Ao se analisar o fracasso da educação brasileira, pois o país se encontra na posição de número 60, em um ranking mundial que avalia o nível de educação de dezenas de países, alguma coisa ou quase tudo está errado. Se a educação é um processo, as teorias de Paulo Freire não podem ficar de fora da análise desse fracasso, mesmo com a defesa de que elas não estão sendo aplicadas em sua essência. Em uma pesquisa de 2015, entre 76 países, divulgada pela Organização para a Cooperação e Desenvolvimento Econômico (OCDE), em testes de Matemática e Ciências, com alunos de 15 anos, o Brasil ocupa as últimas posições. 

Teria a Pedagogia da Autonomia, a Pedagogia Emancipadora, a Pedagogia do Oprimido e a Pedagogia do “Aluno Pode Tudo” culpa pelo fato do estudante brasileiro ser o mais indisciplinado, incompetente e violento do mundo? Os defensores de Paulo Freire vão dizer que “não tem nada a ver”. A culpa é da família desestruturada, estado incompetente, professores e alunos desinteressados. Menos das Teorias Freirianas. 

Com pouca ou nenhuma influência de Paulo Freire, a Finlândia e a Coreia do Sul são conhecidas como "super potências" da educação. Elas dominam as duas primeiras colocações do ranking e, na sequência, figuram Hong Kong, Japão e Cingapura. Alemanha (15), Estados Unidos (17) e França (25) estão em grupo intermediário e México (38), Brasil (39), e Indonésia (40) integram as posições mais baixas. Entre os sul-americanos, Chile (33), Argentina (35) e Colômbia (36) estão em melhor colocação que o Brasil. O que há de errado com a qualidade da educação no Brasil? Padecemos do “complexo de vira-lata” ou está na hora de se começar a experimentar novas teorias educacionais?
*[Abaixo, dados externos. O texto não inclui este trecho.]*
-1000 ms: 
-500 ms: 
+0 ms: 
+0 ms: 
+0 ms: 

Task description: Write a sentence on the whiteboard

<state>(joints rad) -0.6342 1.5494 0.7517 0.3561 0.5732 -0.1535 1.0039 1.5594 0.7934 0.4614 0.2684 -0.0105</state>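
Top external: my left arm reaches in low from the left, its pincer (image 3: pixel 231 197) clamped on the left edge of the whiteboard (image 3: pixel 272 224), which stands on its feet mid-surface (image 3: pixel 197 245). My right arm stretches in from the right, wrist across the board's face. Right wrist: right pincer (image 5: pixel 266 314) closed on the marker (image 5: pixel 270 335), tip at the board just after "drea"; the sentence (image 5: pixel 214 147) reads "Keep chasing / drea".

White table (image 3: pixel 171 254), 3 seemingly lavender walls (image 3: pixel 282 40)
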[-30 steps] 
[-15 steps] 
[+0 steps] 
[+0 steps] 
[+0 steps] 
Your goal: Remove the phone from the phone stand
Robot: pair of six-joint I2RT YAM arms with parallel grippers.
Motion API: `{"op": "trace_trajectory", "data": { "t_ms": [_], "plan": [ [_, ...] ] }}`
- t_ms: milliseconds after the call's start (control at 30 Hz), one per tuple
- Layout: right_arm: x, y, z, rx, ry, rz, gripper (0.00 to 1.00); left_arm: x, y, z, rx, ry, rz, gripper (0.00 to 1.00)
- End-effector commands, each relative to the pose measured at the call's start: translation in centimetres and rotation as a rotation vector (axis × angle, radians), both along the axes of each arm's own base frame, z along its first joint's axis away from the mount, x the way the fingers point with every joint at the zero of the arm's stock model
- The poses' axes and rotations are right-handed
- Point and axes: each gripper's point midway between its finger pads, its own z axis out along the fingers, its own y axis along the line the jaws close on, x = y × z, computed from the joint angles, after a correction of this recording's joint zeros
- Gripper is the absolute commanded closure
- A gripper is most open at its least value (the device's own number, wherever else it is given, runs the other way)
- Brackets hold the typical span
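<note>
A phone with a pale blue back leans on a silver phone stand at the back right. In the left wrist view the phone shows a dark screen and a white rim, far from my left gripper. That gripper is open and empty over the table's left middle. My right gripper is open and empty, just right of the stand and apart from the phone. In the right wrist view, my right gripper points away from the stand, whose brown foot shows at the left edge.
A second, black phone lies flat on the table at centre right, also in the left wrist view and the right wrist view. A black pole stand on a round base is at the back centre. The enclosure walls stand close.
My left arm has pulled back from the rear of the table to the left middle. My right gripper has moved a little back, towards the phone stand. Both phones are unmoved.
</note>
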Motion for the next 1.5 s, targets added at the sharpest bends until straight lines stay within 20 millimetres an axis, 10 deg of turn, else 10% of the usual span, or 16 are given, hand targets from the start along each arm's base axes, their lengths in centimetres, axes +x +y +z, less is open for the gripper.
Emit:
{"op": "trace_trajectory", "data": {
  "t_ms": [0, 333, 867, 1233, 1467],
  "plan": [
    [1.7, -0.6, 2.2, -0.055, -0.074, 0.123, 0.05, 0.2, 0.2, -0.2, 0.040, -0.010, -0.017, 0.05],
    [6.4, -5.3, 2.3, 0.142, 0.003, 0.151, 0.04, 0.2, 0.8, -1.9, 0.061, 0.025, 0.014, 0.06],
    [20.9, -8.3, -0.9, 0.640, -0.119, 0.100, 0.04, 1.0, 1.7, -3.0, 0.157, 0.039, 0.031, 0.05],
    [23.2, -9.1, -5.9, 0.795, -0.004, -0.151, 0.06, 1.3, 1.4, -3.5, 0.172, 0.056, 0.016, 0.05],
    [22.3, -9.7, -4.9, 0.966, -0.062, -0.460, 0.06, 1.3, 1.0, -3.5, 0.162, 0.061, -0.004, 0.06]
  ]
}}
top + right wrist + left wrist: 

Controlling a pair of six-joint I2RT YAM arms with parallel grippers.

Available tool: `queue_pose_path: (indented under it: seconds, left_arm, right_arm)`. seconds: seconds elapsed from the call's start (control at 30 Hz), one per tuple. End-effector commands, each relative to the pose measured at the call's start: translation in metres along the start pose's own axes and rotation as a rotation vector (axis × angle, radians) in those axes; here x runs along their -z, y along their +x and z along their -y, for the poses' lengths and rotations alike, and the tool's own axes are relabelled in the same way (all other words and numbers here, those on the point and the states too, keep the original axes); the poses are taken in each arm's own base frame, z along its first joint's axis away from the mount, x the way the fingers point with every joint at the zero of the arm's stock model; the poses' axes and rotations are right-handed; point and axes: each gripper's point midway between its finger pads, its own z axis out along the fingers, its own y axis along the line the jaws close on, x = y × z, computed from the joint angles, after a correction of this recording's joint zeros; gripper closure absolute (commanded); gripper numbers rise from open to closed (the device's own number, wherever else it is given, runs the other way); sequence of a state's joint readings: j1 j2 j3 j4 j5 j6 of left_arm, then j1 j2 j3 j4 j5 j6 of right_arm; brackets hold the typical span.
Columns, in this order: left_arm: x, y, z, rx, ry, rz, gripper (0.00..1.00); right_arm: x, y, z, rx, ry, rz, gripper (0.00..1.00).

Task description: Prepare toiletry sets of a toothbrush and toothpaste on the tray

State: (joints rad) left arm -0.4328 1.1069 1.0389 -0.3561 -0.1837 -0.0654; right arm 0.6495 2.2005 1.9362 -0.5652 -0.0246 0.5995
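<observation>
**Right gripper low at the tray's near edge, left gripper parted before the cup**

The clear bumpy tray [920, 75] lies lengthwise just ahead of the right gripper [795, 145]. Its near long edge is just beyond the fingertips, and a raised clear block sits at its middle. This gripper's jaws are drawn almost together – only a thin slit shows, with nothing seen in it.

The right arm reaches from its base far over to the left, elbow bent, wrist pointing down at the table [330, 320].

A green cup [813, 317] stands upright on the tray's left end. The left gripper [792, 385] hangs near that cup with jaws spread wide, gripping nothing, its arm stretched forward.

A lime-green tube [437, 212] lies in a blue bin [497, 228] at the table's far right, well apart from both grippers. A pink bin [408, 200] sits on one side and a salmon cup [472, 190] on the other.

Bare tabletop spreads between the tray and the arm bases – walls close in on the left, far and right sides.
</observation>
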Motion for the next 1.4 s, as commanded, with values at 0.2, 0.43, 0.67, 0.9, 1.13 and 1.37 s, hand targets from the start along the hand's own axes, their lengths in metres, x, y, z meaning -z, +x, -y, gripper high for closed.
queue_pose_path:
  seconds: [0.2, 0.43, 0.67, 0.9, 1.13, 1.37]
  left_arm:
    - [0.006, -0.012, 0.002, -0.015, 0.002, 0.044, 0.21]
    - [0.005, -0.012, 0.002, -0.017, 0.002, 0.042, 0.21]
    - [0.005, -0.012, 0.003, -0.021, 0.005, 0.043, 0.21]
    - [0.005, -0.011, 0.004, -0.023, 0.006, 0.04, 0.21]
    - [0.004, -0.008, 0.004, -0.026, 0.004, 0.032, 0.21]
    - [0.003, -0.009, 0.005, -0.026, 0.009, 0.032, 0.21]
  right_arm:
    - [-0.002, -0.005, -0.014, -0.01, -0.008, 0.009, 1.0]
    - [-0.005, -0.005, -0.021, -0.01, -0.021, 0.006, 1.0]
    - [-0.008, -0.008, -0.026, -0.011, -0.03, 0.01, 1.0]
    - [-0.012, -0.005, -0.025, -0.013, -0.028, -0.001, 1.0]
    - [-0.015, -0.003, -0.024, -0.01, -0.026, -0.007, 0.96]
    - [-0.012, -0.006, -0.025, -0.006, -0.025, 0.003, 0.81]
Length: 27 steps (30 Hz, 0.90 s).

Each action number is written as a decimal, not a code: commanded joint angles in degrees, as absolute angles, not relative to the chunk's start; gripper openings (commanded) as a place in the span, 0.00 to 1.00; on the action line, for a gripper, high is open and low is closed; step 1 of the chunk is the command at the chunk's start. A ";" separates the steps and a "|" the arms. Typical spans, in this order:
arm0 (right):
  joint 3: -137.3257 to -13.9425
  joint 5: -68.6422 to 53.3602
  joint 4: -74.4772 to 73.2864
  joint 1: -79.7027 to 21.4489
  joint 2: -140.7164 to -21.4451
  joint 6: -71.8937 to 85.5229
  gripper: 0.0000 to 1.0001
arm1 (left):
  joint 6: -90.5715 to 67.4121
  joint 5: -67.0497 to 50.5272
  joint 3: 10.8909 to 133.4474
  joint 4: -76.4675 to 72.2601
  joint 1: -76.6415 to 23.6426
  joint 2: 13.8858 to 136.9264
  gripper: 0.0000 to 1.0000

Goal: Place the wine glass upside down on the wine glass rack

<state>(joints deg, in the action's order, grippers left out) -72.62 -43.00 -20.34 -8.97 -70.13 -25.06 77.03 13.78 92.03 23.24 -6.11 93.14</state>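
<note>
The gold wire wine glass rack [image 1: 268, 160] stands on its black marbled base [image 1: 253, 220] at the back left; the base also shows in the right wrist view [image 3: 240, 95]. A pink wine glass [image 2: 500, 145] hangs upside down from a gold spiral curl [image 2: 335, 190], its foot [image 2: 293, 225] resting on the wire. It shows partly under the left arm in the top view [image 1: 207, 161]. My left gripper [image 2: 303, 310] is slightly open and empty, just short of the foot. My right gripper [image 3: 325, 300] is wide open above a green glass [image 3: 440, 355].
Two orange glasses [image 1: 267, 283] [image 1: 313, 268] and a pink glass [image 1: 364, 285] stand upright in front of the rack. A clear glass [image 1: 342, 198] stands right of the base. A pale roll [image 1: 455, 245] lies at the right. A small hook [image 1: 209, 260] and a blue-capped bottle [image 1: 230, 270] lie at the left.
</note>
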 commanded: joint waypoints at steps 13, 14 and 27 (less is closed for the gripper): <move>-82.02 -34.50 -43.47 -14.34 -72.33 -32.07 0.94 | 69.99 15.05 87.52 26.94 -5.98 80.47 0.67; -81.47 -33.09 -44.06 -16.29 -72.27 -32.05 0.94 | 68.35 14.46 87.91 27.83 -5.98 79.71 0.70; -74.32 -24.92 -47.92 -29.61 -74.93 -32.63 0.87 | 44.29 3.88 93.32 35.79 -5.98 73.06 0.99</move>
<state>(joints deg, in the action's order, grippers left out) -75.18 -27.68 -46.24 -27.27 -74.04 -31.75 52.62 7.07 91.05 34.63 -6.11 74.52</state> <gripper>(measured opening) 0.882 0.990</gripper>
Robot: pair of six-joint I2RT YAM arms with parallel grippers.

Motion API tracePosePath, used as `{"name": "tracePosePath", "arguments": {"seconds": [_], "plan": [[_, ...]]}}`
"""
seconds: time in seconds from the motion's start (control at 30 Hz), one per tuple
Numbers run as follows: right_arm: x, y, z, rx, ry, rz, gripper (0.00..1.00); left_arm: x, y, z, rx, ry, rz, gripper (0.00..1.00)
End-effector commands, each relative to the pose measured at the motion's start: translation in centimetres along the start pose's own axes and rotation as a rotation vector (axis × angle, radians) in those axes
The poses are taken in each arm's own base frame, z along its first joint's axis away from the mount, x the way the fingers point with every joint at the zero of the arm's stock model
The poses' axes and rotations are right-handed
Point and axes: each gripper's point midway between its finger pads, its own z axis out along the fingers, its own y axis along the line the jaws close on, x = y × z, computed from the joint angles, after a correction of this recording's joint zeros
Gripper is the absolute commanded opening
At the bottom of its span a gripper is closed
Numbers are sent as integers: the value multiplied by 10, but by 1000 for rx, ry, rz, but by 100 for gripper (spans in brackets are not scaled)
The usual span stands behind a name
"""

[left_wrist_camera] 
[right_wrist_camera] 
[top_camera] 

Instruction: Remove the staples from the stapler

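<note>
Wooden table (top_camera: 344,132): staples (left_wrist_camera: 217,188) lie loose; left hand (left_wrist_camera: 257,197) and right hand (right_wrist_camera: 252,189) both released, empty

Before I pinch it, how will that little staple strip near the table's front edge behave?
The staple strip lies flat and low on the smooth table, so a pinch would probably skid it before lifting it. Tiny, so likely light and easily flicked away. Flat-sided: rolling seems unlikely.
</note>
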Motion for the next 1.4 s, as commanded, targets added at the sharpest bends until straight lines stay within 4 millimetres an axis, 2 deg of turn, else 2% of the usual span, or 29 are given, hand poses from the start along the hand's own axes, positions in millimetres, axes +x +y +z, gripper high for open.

Afinal, nada é eterno, tudo na vida está sujeito a mudanças. 

“Longe de culpar apenas Paulo Freire pelo fracasso da educação e a indisciplina dos alunos, mas até Jesus Cristo foi questionado, porque esse cara permanece intocável?”. Essa pergunta faz parte do imaginário de uma parcela considerável de professores espalhados pelas escolas do Brasil, vítimas de alunos agressores e assassinos. Além disso, as universidades no Brasil continuam produzindo conhecimento “para as nuvens”, pois as ações do cotidiano delas estão longe da educação básica, coisa de uma está “remando para o sul e a outra para o norte”. Essa prática também precisa ser repensada pelas nossas instituições de ensino superior no país.